When you play both sides on a sizable Duet, each side has something like 2.5 octaves max. (unless we talking about unyealding 80 button Macanns). So you need to either play Duet like an English, blending both parts together or get on with smallish range.

 

But you do. It's a major step in playing well to get away from any idea that 'this hand is melody, this hand is accompaniment'. If it suits smooth play best to play the top note of a chord in the LH with the low notes, and the overlap permits, you do. It often works best in polyphony to split the hands by which voices are moving together, so one hand does held notes while the other does, eg, the parallel thirds in the middle, or whatever is needed without reference to 'higher' or 'lower'.

 

An advantage of an English system is that it has far bigger working range because when you blend parts together they have equal access to all of the instrument.

 

Well that's technically true and actually pretty useless.

 

One can argue that 2.5 octaves is more than enough and I agree.

 

Nice that you're content. I wouldn't and wouldn't.

 

But looks like right sides of Macann and Crane begin with middle C. One octave up and the timbre becomes too squeaky.

 

Honestly Misha! And anyway if anything's well supplied with squeakers it's the average English

 

English system specifically favors middle spectrum.

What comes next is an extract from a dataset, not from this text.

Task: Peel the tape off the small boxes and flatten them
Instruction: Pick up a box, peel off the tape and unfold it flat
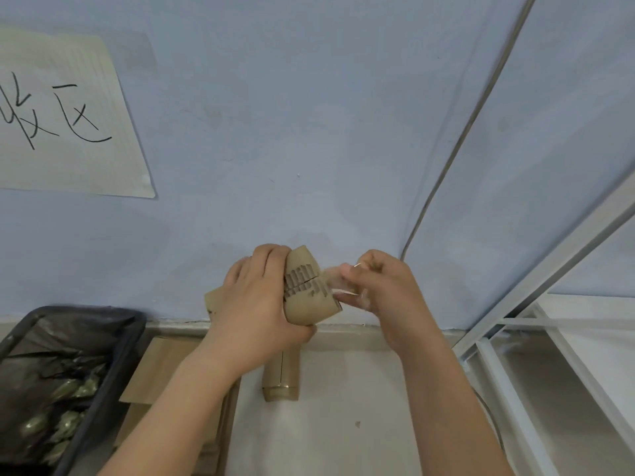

That'll be why a decent duet has an octave of overlap to facilitate fancy play in this area then. And didn't the English system favour playing things 3 octaves too high a moment ago?

 

Anglo, for this reason, is often played between both ends.

I see. And? No actually I don't care about this one.

 

My small Jackie has melodic range of pretty large Duet.

 

4 1/2 octaves on my 67. But I find it's all about bass notes for playing classical. They are disproportionately important. G on the bottom line of the bass stave? NB mine has the F below but I didn't want to be too hard on you.